A wave of sorrow filled her throat and choked off any words of comfort she might have offered.
“Mom said he understood why I wasn’t there, but how could he? A son is supposed to be at his father’s side at a time like that.”
The self-condemnation in his voice broke her heart. He was falling apart, and she had no idea how to help him. She wanted to put her arms around him, to assure him he was a decent, honorable man, but that wouldn’t be enough. Because nothing right now would be enough.
“Surely your father understood you were scared?”
“I was his son. I should have been there.”
They sat in silence, Claire feeling a fierce need to relieve the pain in Boyd’s eyes. But words were inadequate.
He reached out and picked up a piece of broken mirror. “It took me and my Dad two days to piece these sections of mirror into that shelf that used to hang behind my bar.”
She saw the gaping, empty space on the wall and the twisted pieces of wood lying across the bar. “What happened here?”
He shook his head, as if he couldn’t bring himself to say. “It took us half a year to build it, and one long, sweaty day to hang it.” His lips tilted to one side. “He bought me my first ale that day, and we sat right over there at the end of the bar.” He pointed to the place where she’d seen him sitting the night she brought Sailor back and had her first nasty confrontation with Karlton. “That afternoon, I promised myself I would someday own this place and the back bar we worked so hard on.”
Now she understood Boyd’s attachment to his saloon. He became a man while building the huge shelf with his father. He celebrated that passage in this bar by drinking an ale with his dad. To preserve that memory, and the masterpiece he and his father had built, Boyd had bought the saloon.
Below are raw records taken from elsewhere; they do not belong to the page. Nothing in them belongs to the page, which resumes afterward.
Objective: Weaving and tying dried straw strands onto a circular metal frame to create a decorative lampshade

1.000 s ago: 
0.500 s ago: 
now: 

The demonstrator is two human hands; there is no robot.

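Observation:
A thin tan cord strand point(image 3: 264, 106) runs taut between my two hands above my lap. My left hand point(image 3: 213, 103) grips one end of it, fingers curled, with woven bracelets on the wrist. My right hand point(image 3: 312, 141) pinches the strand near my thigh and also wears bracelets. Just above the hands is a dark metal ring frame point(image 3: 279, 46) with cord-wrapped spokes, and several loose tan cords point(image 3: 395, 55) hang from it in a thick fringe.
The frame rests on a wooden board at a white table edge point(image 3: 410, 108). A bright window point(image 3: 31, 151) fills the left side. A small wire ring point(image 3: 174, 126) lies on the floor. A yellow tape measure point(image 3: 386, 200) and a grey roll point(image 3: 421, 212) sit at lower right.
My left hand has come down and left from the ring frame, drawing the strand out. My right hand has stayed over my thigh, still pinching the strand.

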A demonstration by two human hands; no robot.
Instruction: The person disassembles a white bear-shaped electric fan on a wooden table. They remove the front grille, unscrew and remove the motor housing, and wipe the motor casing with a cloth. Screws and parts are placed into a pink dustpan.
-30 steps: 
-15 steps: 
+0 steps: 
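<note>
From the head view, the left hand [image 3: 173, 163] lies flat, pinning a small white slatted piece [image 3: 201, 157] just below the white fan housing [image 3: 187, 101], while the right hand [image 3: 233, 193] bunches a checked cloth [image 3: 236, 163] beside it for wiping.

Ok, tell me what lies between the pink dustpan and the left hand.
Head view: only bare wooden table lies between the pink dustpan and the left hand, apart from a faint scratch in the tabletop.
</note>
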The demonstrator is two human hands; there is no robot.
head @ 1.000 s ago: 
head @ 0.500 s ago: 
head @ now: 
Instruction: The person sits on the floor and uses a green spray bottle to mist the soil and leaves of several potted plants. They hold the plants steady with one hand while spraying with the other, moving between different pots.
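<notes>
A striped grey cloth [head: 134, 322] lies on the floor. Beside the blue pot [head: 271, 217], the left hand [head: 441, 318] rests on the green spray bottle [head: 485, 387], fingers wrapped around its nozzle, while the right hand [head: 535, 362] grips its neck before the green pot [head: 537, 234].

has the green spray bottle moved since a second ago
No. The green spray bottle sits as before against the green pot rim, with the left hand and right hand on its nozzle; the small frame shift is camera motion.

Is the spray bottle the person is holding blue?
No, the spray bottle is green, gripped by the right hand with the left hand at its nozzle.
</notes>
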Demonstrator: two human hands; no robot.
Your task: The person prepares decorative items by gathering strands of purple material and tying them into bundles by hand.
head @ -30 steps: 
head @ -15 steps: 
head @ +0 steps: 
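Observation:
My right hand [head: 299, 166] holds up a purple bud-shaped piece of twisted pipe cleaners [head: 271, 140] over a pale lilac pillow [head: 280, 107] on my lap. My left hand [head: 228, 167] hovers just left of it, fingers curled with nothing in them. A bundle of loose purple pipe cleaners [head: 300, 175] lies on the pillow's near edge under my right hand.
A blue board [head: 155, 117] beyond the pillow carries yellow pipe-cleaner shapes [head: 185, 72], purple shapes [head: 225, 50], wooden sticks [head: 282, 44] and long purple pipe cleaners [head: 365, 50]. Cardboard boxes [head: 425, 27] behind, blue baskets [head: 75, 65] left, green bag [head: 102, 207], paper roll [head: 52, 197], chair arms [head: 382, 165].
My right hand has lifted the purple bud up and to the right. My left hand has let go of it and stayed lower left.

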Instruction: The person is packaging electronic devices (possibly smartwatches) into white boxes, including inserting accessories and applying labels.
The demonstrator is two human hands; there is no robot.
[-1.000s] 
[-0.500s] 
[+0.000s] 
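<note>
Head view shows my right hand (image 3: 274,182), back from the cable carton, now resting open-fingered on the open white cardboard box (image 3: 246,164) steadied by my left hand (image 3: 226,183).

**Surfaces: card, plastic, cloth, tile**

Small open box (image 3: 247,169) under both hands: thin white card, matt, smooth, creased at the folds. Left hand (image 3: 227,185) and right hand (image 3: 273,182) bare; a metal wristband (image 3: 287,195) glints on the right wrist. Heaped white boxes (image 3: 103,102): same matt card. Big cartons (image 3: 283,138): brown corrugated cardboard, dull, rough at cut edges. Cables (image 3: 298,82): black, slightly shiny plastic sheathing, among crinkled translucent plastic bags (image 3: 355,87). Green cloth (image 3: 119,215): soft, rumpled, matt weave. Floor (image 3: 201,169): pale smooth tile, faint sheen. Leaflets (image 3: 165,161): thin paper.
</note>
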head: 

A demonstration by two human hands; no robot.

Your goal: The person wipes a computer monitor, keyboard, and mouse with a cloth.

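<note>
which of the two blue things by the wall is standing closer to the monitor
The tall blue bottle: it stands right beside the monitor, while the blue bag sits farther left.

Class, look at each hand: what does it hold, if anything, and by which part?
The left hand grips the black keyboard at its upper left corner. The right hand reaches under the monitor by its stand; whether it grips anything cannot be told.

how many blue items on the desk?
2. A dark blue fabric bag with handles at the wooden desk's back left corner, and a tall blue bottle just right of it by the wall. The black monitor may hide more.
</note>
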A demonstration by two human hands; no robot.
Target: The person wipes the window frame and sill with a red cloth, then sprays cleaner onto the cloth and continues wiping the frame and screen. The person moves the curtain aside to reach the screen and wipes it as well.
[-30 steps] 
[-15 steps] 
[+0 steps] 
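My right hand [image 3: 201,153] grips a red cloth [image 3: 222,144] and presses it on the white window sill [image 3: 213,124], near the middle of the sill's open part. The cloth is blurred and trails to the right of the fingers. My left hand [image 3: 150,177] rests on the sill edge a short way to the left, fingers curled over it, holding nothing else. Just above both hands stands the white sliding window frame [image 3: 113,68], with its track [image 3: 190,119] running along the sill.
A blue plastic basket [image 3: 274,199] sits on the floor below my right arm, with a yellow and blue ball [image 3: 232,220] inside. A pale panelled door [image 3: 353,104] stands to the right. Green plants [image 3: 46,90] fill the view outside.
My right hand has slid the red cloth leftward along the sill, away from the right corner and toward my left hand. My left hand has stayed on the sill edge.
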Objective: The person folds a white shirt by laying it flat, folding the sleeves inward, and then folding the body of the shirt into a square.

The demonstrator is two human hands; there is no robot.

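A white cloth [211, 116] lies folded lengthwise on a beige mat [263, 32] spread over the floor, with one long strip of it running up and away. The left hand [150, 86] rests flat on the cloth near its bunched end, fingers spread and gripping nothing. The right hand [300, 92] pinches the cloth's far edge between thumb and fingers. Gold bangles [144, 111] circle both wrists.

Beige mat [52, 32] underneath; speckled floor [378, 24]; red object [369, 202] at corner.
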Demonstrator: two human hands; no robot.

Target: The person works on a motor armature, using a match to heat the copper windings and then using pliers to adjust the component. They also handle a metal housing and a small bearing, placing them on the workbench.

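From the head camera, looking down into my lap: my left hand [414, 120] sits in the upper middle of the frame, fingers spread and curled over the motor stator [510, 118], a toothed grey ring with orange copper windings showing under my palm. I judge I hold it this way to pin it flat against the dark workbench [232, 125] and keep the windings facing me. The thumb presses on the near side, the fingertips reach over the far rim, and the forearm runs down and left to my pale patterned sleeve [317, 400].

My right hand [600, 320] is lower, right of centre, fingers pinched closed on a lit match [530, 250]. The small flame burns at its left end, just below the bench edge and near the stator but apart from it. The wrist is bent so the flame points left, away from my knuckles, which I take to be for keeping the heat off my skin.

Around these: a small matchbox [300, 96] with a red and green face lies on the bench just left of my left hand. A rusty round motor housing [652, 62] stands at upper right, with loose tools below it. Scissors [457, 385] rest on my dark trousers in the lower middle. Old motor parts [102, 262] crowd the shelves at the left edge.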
He slipped his blood-spattered fingers over hers. “I didn’t realize it would cost so much, Claire. I would change it if I could, but I can’t undo it. I can’t go back and hug my father and let him die with his pride intact. I can’t take back Karlton’s beating or the pain I’ve caused you. I’d sacrifice anything to do so.”
“We all do things we wish we could change,” she said, knowing she would undo her own mistakes if it were possible. “Most times we do those things with good intentions. What boy wouldn’t want his father to live?”
He tipped his head back against the wall and closed his eyes, his cheeks wet from grief.
“Boyd, sometimes it’s not enough to know what you’ve done,” she said softly, “but to know why you’ve done it.”